TASS pointed out that of the 612 members of the council, only 100 were in attendance. Still, 99 voted for it, and only one abstained.
To date, the internationally recognized terrorist states have been Cuba, North Korea, Iran, and Syria. Russia is by far the biggest and most powerful member of this world’s most despicable club.
The Assembly was debating a report by Emanuelis Zingeris from Lithuania––that’s Emanuel Singer to you and me, who wrote his post-graduate dissertation on the Jewish cultural heritage of Lithuania back in 1981 when such works didn’t exactly improve one’s chances for tenure––on further escalation in Russia’s aggression against Ukraine, following a video address by Ukrainian President Volodymyr Zelenskyy. It then strongly condemned the attempted annexation of Ukrainian regions by Russia, describing the so-called referendums in these regions as “an affront to international law” and “null and void, with no legal or political effects.”
The grateful Zelenskyy told the assembled PACE members: “We have a powerful response from PACE, which is the first international organization to designate the current regime in Russia as terrorist. It is very important that this is a political signal. A signal to all states – members of the Council of Europe and all states of the world, that there is nothing to talk about with this terrorist group, which appropriated Russia and unleashed the most heinous war in Europe in 80 years.”

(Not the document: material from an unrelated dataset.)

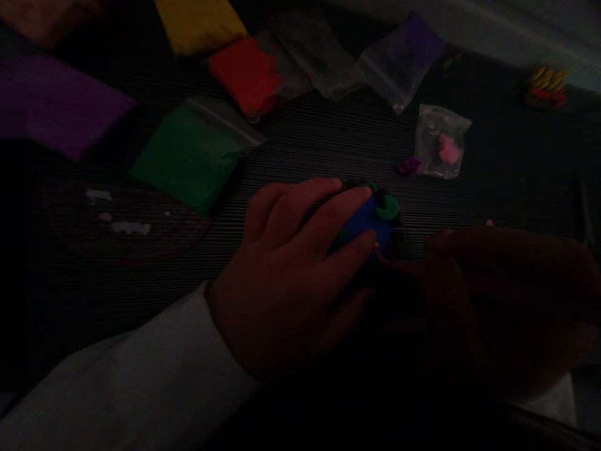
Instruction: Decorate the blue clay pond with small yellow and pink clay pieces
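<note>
The picture is very dark. My left hand lies over a round blue clay piece, its bent fingers pressing and steadying it on the dark table. Around the edge of this piece run dark lumps, and green clay bits sit on its top. From the right, my right hand pinches a slim pink modelling tool. The tool's thin tip meets the blue surface beside my left index finger, at a tiny yellow speck. My left palm and fingers hide part of the clay piece.
Bags of green clay, purple clay, red clay and yellow clay lie at the left and back. A clear mat holds pale scraps. A small bag with pink clay and a purple lump lie beyond my hands.
</note>
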Tool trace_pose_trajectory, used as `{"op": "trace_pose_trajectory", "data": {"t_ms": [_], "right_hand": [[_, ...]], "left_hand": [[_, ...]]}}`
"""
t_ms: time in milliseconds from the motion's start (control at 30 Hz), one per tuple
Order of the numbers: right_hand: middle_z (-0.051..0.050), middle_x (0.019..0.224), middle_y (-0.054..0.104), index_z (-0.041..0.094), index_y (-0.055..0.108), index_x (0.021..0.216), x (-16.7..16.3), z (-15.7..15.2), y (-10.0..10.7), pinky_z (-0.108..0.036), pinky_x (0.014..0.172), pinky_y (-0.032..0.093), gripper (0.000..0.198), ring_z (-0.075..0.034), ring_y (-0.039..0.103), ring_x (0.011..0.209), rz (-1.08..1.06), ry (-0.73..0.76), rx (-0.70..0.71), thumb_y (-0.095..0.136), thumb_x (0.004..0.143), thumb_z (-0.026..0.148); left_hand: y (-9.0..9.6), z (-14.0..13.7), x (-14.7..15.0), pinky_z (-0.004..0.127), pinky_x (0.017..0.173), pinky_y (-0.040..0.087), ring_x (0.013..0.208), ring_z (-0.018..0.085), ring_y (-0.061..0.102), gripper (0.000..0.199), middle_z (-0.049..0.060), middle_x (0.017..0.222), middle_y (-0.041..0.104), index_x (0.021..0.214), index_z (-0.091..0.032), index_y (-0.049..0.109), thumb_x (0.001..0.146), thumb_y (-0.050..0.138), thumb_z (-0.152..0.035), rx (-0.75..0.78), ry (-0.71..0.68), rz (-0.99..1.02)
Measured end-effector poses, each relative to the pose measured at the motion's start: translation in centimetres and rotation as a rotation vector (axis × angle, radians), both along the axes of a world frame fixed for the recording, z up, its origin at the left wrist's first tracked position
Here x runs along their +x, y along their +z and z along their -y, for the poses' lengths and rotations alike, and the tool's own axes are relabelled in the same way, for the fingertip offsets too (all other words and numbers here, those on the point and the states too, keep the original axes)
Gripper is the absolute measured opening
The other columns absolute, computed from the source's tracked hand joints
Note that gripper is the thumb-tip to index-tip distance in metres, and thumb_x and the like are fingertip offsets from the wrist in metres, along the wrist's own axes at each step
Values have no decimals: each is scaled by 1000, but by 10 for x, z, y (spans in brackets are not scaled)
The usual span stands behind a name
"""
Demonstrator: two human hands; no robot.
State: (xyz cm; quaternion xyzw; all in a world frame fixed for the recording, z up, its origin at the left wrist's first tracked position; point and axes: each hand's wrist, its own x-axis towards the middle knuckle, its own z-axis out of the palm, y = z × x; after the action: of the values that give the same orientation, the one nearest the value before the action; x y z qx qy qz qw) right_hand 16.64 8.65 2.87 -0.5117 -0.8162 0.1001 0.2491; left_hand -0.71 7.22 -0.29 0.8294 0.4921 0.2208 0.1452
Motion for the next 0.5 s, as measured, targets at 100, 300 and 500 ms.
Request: {"op": "trace_pose_trajectory", "data": {"t_ms": [100,300,500], "right_hand": [[5,69,60,24,52,84,-4,3,-1,-22,46,44,13,-9,54,53,-53,-51,-9,50,72,21],[5,69,61,24,53,83,-1,0,0,-22,43,44,12,-9,54,51,-41,-45,6,51,71,22],[2,64,60,20,56,86,21,-13,2,-18,36,44,17,-7,50,42,74,230,24,54,70,22]], "left_hand": [[-1,0,0,51,93,25,116,30,30,37,4,127,37,107,-22,50,74,46,-37,18,2,-4],[-1,0,-1,49,94,25,116,29,30,38,6,128,37,108,-23,50,73,48,-36,16,-20,1],[0,1,0,52,93,24,116,31,29,36,5,127,36,107,-21,49,73,48,-33,3,-25,16]]}}
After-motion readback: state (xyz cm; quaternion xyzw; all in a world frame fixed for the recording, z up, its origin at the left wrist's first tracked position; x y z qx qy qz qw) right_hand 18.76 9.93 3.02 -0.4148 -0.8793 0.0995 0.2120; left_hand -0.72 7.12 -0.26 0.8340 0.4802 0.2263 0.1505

“This is a record number of states supporting Ukraine today, but I believe that there will be more,” the Ukrainian president said, concluding: “We do not relax! We beat the enemy! We follow the safety rules! We listen to the air alarm signal! And we do everything to strengthen Ukraine!”
The resolution states that “this aggression must be unequivocally condemned as a crime, as a violation of international law, and as a major threat to international peace and security.”
PACE is one of the two statutory bodies of the Council of Europe, along with the Committee of Ministers, the executive body representing governments, with which it holds an ongoing dialogue. However, it is the Assembly that drives the organization, holding governments to account on human rights issues, pressing states to maintain democratic standards, proposing fresh ideas, and generating momentum for reform.
TASS pointed out that back in June, State Duma Committee on International Affairs Chairman Leonid Slutsky said Russia was no longer a member of the Council of Europe and its parliamentary assembly. The lawmaker said that “Russophobic decisions and resolutions by PACE have absolutely no significance for Russia and the platform no longer has anything constructive to offer.”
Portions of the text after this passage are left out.